- WHAT NEEDS TO BE DONE
The listing is to be returned word for word, without its images.

- SUPPLIED INFORMATION
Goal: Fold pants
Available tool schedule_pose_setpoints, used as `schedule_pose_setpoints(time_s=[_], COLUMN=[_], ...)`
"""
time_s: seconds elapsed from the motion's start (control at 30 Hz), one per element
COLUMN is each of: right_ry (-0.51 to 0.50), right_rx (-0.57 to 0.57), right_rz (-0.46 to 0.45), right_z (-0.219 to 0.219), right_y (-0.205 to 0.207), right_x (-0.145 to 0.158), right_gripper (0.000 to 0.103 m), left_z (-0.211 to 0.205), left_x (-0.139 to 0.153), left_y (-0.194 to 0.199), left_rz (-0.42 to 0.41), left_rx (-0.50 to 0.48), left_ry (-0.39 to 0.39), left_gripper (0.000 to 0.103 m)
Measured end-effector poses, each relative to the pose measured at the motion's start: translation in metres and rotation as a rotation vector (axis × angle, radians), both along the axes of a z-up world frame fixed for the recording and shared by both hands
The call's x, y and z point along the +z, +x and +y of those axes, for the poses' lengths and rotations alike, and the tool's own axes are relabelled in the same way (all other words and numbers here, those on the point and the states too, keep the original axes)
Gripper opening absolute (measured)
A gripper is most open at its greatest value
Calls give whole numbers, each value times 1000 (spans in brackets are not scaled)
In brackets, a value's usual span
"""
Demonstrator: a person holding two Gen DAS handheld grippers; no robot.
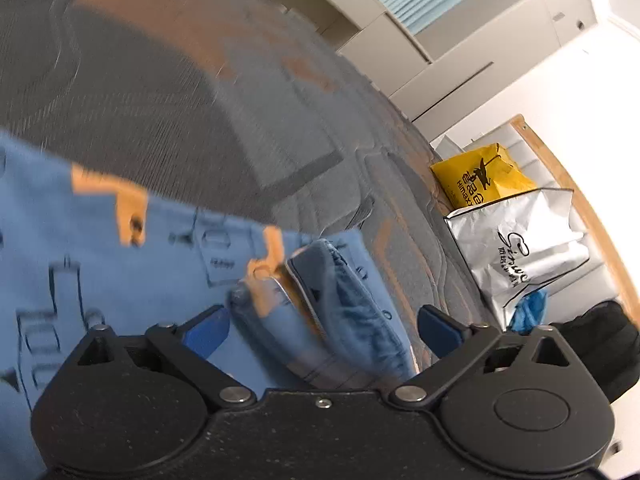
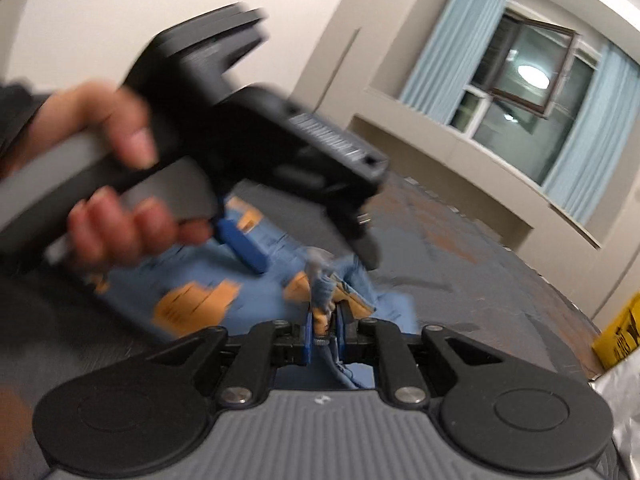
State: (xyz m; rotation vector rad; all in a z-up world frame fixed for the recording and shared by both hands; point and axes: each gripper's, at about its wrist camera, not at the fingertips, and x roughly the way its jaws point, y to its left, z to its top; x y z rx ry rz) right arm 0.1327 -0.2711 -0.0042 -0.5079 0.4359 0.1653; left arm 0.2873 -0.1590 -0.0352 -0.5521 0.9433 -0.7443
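Pants [image 1: 120, 272] (blue, orange patches) lie on grey mattress [image 1: 160, 92]. Right gripper [image 2: 323, 322] pinches bunched pants edge. Left gripper [image 1: 322, 326] spread wide over pants, gripping nothing.

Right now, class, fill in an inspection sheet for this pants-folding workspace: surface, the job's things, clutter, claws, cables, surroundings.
Surface: grey quilted mattress with orange patches.
Job's things: blue pants with orange patches, lying bunched on the mattress, waistband and zipper showing.
Clutter: yellow bag, silver bag and a black bag beside the mattress.
Claws: left claw open above the pants, nothing between its pads; right claw shut on a fold of the pants. A hand holds the left claw's handle.
Cables: nothing seen.
Surroundings: window with light blue curtains, white walls.
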Motion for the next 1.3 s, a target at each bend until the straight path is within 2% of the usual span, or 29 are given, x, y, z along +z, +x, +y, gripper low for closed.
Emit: schedule_pose_setpoints(time_s=[0.1, 0.2, 0.27, 0.33, 0.4, 0.53, 0.6, 0.63, 0.67, 0.8, 0.87, 0.97, 1.07, 1.3], right_ry=[-24, -42, -51, -57, -52, -46, -47, -40, -30, -3, 12, 23, 16, -20], right_rx=[8, 12, 12, 12, 11, 24, 33, 37, 38, 21, 14, 12, 8, -9], right_rz=[31, 30, 26, 13, 15, 24, 17, 18, 16, 5, 4, 13, 12, -15], right_z=[10, 15, 17, 14, 12, 8, 8, 9, 10, 7, 5, 2, 3, 13], right_y=[4, 5, 5, 1, 1, 8, 9, 8, 7, 3, 2, 1, 2, -1], right_x=[-15, -21, -22, -21, -21, -23, -25, -26, -27, -27, -26, -27, -27, -32], right_gripper=[15, 29, 49, 57, 59, 56, 48, 37, 31, 25, 25, 25, 25, 20], left_z=[3, 3, 2, 2, 5, 4, 3, 2, 2, -1, -1, 1, 3, 6], left_x=[-3, -3, -2, -3, -2, -2, 0, 1, 1, 4, 4, 1, 3, 1], left_y=[-3, -3, -3, -3, -3, -3, -4, -4, -3, -6, -7, -6, -9, -14], left_rz=[-2, 2, 1, 2, 4, 8, 8, 10, 11, -5, -3, 1, -20, -41], left_rx=[6, 4, 0, -2, 0, 5, 11, 15, 18, 25, 56, 89, 103, 109], left_ry=[-26, -18, -16, -15, -18, -5, 31, 49, 60, 116, 142, 157, 148, 145], left_gripper=[98, 96, 96, 96, 96, 92, 86, 82, 78, 64, 37, 20, 14, 12])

- ANSWER BELOW
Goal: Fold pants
Available tool schedule_pose_setpoints, used as `schedule_pose_setpoints(time_s=[_], COLUMN=[_], ...)`
"""
time_s: seconds elapsed from the motion's start (control at 30 Hz), one per element
COLUMN is each of: right_ry (-0.51 to 0.50), right_rx (-0.57 to 0.57), right_rz (-0.46 to 0.45), right_z (-0.219 to 0.219), right_y (-0.205 to 0.207), right_x (-0.145 to 0.158), right_gripper (0.000 to 0.103 m), left_z (-0.211 to 0.205), left_x (-0.139 to 0.153), left_y (-0.194 to 0.199), left_rz (-0.42 to 0.41), left_rx (-0.50 to 0.48), left_ry (-0.39 to 0.39), left_gripper (0.000 to 0.103 m)
Measured end-effector poses, each relative to the pose measured at the motion's start: translation in metres and rotation as a rotation vector (axis × angle, radians), both along the axes of a z-up world frame fixed for the recording and shared by both hands
The call's x, y and z point along the +z, +x and +y of those axes, for the poses' lengths and rotations alike, and the tool's own axes are relabelled in the same way (all other words and numbers here, those on the point and the states too, keep the original axes)
Gripper opening absolute (measured)
A gripper is most open at its greatest value
Calls give whole numbers, each value times 1000 (spans in brackets are not scaled)
In brackets, a value's usual span
"""
Demonstrator: a person holding two Gen DAS handheld grippers; no robot.
State: (xyz m; rotation vector rad; all in a z-up world frame fixed for the recording and shared by both hands; point and axes: each gripper's, at about its wrist camera, not at the fingertips, and x roughly the way its jaws point, y to its left, z to its top; x y z rx ry rz) right arm 0.1327 -0.2711 -0.0042 -0.5079 0.4359 0.1653; left arm 0.2873 -0.1590 -0.0352 -0.5521 0.9433 -0.7443
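Pants [image 1: 120, 272] (blue, orange patches) lie on grey mattress [image 1: 160, 92]. Right gripper [image 2: 323, 322] pinches bunched pants edge. Left gripper [image 1: 322, 326] spread wide over pants, gripping nothing.

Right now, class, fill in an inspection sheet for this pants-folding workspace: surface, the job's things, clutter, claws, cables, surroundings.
Surface: grey quilted mattress with orange patches.
Job's things: blue pants with orange patches, lying bunched on the mattress, waistband and zipper showing.
Clutter: yellow bag, silver bag and a black bag beside the mattress.
Claws: left claw open above the pants, nothing between its pads; right claw shut on a fold of the pants. A hand holds the left claw's handle.
Cables: nothing seen.
Surroundings: window with light blue curtains, white walls.
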Motion for the next 1.3 s, a target at each bend until the straight path is within 2% of the usual span, or 29 are given, x, y, z along +z, +x, +y, gripper low for closed.
Emit: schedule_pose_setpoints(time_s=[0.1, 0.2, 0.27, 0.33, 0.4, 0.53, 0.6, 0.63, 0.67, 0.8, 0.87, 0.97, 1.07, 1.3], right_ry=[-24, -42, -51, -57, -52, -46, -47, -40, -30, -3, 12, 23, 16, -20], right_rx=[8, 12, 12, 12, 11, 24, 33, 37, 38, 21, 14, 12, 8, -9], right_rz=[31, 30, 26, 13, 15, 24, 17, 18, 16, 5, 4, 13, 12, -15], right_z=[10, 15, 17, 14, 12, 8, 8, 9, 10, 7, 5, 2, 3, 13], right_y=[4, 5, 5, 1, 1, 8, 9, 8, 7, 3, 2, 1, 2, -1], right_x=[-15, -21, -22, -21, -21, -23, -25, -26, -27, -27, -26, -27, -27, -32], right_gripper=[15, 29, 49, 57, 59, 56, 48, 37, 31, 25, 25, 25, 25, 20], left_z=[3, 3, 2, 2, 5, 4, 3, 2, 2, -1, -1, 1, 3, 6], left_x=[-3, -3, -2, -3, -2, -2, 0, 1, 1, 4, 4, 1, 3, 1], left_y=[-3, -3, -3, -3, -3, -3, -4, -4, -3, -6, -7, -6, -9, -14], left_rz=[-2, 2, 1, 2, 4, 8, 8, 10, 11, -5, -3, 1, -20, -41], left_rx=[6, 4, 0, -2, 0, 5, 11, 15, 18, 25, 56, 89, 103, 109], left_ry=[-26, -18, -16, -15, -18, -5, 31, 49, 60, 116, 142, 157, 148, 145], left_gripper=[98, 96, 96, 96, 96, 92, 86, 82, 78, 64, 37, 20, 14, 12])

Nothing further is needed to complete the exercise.